= Exercise prompt =
Once you have located the line containing "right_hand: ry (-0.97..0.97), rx" in the material below, return it exactly along with each line after it through the line containing "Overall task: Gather".

= Data section =
___

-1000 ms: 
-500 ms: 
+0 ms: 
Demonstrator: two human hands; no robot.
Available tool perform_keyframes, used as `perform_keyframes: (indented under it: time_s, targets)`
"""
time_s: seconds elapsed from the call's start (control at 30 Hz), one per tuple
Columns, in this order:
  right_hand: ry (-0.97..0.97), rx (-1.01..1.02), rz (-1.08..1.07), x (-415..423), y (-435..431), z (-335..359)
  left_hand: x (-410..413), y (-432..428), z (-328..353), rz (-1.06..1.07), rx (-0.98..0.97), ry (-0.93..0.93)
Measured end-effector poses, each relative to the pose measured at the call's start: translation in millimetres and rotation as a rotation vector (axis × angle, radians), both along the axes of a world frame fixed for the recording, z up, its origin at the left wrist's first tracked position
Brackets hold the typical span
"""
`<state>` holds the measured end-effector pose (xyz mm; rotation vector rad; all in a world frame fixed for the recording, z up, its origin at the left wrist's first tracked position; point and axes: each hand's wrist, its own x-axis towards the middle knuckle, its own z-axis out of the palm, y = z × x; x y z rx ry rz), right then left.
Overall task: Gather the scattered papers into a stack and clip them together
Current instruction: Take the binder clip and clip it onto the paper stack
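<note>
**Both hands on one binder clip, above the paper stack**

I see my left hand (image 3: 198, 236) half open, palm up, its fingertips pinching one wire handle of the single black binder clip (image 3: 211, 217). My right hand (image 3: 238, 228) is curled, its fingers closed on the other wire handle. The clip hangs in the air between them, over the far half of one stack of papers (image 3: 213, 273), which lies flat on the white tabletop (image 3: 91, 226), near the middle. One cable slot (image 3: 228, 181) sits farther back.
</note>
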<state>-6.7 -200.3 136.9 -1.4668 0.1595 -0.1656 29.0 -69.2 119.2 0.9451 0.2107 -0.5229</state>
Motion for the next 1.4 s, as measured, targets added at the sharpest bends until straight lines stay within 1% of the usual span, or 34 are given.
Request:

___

= Output below =
  right_hand: ry (-0.97..0.97), rx (-1.01..1.02), rz (-1.08..1.07), x (-415..423), y (-435..431), z (-335..359)
  left_hand: x (-410..413), y (-432..428), z (-328..353), rz (-1.06..1.07), rx (-0.98..0.97), ry (-0.93..0.93)
Measured end-effector poses, each relative to the pose measured at the call's start: translation in millimetres and rotation as a rotation vector (axis × angle, radians), both along the axes of a world frame fixed for the recording, z up, its origin at the left wrist's first tracked position
Brackets hold the typical span
"""
`<state>` holds the measured end-effector pose (xyz mm; rotation vector rad; all in a world frame fixed for the recording, z up, its origin at the left wrist's first tracked position; point and axes: each hand's wrist, its own x-axis towards the middle knuckle, its own z-axis out of the palm, y = z × x; x y z rx ry rz), right then left.
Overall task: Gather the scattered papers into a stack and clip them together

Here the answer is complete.